# Data Preparation for Siemese Network

These notebook prepares data for training siemese network on shopee product matching compition data.

It prepares two types of image pairs:
1. Positive Image Pair (Both the images are similar or contain same products)
2. Negative Image Pair (Both the images are different or contain different products)

In [None]:
import numpy as np
import pandas as pd
from tqdm import tqdm
import json
import random

In [None]:
# Paths to data
BASE_PATH = '../input/shopee-product-matching'

In [None]:
# Load train csv
train_df= pd.read_csv(BASE_PATH + "/train.csv")

In [None]:
train_df.head()

In [None]:
TOTAL_ENTRIES = train_df['posting_id'].count()

In [None]:
# Creating a dictionary, label_group is key and list containing posting_id, image, and image_phase will be value
train_dict = {}
for ind in tqdm(range(TOTAL_ENTRIES)):
    label = train_df.iloc[ind, 4]
    if label in train_dict:
        train_dict[label].append([train_df.iloc[ind, 0], train_df.iloc[ind, 1], train_df.iloc[ind, 2], train_df.iloc[ind, 3]])
    else:
        train_dict[label] = []
        train_dict[label].append([train_df.iloc[ind, 0], train_df.iloc[ind, 1], train_df.iloc[ind, 2], train_df.iloc[ind, 3]])

In [None]:
train_dict[249114794]

# Train Dict

This dictionary grouped data using group label. Now It will be easy to make pos and neg pairs

## Pairs
Pair data will be saved into csv where first three columns will first image's data and second three columns will show second image's data.
1. First Column - Image Name
2. Second Column - Image Phash
3. Third Column - Title or text
4. Fourth Column - Label group

So pair in single row will be look like this:

[(Name, Phash, Title, Label), (Name, Phash, Title, Label)]

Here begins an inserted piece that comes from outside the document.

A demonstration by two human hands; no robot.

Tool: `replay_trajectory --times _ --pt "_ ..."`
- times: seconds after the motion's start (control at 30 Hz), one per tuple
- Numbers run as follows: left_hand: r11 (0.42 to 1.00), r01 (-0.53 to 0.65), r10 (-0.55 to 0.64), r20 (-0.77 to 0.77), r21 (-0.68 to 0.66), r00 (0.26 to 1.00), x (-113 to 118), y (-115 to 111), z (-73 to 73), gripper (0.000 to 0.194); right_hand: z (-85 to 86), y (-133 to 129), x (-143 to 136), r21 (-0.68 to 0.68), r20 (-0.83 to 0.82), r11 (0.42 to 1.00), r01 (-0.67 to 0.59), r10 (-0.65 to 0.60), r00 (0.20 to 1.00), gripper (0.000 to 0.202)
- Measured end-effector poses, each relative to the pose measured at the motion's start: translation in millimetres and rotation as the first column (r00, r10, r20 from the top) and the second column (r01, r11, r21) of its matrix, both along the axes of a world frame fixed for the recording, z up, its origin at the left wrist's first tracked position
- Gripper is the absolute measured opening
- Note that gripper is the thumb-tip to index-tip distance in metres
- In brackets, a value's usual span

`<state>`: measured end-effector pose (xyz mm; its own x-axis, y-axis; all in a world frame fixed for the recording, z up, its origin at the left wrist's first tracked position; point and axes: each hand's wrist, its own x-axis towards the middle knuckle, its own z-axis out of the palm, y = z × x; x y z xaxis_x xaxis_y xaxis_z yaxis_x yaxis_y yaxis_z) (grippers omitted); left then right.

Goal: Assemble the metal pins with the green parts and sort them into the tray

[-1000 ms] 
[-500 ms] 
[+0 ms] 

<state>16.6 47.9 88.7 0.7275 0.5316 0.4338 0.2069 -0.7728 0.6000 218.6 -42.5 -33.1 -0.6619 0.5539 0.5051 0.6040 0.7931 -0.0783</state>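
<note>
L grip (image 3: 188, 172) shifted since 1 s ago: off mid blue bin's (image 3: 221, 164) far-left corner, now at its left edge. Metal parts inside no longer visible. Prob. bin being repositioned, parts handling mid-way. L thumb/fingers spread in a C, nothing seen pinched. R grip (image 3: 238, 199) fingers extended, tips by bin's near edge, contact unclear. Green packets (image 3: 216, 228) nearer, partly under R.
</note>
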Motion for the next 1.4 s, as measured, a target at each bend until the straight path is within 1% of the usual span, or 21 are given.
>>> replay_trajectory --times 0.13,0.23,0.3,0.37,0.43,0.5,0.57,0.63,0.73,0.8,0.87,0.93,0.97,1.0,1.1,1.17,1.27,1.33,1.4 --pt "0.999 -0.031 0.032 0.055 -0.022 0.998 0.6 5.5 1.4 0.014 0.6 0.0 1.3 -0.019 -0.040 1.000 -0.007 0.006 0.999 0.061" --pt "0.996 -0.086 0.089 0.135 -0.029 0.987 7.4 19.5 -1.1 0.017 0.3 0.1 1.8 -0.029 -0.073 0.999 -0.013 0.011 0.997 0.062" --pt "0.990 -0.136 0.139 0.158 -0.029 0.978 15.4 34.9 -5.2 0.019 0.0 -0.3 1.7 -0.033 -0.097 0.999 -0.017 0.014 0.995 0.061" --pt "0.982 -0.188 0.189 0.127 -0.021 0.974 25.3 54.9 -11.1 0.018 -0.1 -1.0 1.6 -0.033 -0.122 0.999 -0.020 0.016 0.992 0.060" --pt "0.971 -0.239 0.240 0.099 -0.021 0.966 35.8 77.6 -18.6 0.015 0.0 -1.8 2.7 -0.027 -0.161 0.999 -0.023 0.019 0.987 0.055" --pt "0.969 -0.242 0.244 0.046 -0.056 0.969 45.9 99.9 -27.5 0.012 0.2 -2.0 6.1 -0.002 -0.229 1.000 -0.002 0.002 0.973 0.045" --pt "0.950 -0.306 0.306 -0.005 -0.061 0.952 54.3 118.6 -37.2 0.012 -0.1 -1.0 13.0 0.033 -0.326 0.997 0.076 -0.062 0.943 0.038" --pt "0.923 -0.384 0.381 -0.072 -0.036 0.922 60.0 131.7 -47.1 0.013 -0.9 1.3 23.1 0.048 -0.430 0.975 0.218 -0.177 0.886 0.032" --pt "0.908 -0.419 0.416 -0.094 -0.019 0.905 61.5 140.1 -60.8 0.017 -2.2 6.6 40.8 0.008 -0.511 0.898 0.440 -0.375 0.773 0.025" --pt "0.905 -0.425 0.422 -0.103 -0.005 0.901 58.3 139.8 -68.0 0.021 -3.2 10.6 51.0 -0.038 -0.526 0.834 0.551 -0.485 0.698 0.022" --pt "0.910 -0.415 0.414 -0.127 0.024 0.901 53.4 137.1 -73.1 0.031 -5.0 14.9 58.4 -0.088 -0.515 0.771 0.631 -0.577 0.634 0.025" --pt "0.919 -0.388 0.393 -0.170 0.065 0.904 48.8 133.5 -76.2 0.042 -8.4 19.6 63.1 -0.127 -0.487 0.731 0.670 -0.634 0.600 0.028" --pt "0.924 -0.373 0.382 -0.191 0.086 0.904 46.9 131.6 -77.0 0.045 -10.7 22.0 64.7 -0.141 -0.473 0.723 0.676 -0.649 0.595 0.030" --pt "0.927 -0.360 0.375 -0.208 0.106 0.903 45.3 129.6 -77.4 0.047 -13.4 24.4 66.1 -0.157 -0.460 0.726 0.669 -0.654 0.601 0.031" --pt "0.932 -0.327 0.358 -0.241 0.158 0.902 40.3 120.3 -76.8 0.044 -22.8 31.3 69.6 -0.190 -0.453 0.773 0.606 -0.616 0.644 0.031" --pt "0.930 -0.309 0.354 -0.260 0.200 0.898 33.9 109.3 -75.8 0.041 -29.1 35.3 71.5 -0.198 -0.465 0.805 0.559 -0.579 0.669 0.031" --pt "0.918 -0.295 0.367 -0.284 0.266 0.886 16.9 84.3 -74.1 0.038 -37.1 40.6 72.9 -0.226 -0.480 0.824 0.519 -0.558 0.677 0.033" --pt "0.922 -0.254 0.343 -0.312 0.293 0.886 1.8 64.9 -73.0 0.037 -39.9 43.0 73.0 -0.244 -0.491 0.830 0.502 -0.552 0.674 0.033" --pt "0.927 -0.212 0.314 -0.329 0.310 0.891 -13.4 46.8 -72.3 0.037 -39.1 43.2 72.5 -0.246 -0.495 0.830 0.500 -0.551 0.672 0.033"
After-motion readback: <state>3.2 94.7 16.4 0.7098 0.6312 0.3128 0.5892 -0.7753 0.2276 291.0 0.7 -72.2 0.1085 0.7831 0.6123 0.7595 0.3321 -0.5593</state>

csv file will have one another column named 'similar'. 1 in similar represents both pair has similar label group while 0 represents different label group

# Create Positive Data Pair

In [None]:
# Convert data to pairs for positive
pos_pair_dict = {'image_1': [], 'phash_1': [], 'title_1': [], 'label_1': [],
        'image_2': [], 'phash_2': [], 'title_2': [], 'label_2': [],
        'similar': []}

for label, data in tqdm(train_dict.items()):
    for fInd in range(len(data)):
        for sInd in range(len(data)):
            pos_pair_dict['image_1'].append(data[fInd][1])
            pos_pair_dict['phash_1'].append(data[fInd][2])
            pos_pair_dict['title_1'].append(data[fInd][3])
            pos_pair_dict['label_1'].append(label)
            
            pos_pair_dict['image_2'].append(data[sInd][1])
            pos_pair_dict['phash_2'].append(data[sInd][2])
            pos_pair_dict['title_2'].append(data[sInd][3])
            pos_pair_dict['label_2'].append(label)
            
            pos_pair_dict['similar'].append(1) # 1 for positive pair
            
        
pos_pair_df = pd.DataFrame(data=pos_pair_dict)

In [None]:
# Check created data
pos_pair_df.head(2)

In [None]:
# Total entries in csv
print("TOTAL ENTRIES")
print(pos_pair_df['image_1'].count(), "\n\n")

# Unique values per column
print("UNIQUE VALUES:")
print(pos_pair_df.nunique())

In [None]:
pos_pair_df = pos_pair_df.sample(frac=1).reset_index(drop=True)
pos_pair_df.head(2)

In [None]:
# Save data to the csv file
pos_pair_df.to_csv('pos_pair.csv', index=False)

# Create Negative Data Pair

In [None]:
# Create a partial dataframe to shuffle second pair of images so that we can create negative pairs
partial_pair_df = pd.DataFrame()
partial_pair_df['image_2'] = pos_pair_df['image_2']
partial_pair_df['phash_2'] = pos_pair_df['phash_2']
partial_pair_df['title_2'] = pos_pair_df['title_2']
partial_pair_df['label_2'] = pos_pair_df['label_2']
partial_pair_df.head(2)

In [None]:
# Now shuffle the partial dataframe
partial_pair_df = partial_pair_df.sample(frac=1).reset_index(drop=True)
partial_pair_df.head(2)

In [None]:
# Create new dataframe for negative pairs of images
neg_pair_df = pos_pair_df.copy() # create copy

# modify second image in pair with parital_df data
neg_pair_df['image_2'] = partial_pair_df['image_2']
neg_pair_df['phash_2'] = partial_pair_df['phash_2']
neg_pair_df['title_2'] = partial_pair_df['title_2']
neg_pair_df['label_2'] = partial_pair_df['label_2']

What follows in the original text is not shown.